#### [Problem details]
Determine the number of lines in the data that contain "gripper". Answer with that number only.
==== Data
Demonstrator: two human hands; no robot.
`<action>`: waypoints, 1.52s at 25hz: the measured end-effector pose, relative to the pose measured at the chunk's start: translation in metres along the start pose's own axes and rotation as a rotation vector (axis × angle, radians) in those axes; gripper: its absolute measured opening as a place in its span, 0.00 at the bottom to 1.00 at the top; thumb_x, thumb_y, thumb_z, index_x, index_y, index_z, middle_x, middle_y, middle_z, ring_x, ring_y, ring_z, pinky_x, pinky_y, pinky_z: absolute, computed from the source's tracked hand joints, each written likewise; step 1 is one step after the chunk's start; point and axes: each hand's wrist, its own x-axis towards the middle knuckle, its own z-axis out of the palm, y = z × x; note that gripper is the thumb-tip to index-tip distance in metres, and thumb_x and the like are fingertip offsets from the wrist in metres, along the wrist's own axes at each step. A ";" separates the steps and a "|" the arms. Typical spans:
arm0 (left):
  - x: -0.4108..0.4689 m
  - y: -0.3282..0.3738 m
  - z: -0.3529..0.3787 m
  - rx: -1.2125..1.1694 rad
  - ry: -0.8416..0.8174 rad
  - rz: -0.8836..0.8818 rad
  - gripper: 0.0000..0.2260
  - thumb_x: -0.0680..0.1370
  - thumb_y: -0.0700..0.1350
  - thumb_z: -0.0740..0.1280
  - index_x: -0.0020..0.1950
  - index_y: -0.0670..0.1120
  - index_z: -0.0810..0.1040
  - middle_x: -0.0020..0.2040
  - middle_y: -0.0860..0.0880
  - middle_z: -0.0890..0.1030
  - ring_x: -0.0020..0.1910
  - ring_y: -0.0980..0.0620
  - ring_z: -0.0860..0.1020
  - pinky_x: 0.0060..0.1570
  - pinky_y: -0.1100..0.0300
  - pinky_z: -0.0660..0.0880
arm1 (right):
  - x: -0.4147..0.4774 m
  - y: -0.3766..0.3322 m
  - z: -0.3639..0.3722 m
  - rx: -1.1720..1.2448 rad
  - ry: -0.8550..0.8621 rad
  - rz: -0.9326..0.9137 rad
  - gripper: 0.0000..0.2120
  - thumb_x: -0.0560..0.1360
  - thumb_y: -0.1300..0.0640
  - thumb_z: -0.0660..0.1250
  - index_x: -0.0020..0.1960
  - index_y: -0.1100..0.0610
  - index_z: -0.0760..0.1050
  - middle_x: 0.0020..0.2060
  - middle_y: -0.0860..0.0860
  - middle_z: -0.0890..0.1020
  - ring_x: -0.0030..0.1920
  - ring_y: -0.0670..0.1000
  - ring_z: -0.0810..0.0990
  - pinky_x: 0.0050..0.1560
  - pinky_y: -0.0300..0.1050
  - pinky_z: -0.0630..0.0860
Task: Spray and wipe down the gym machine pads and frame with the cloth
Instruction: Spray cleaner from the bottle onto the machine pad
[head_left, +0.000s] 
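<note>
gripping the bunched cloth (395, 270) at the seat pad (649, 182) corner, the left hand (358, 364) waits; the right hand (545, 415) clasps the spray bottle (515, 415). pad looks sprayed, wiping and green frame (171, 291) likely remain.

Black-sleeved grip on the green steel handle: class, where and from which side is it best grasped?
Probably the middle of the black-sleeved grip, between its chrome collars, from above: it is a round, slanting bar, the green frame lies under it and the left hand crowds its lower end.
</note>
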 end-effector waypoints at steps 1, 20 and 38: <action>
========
#### [Output of the exercise]
3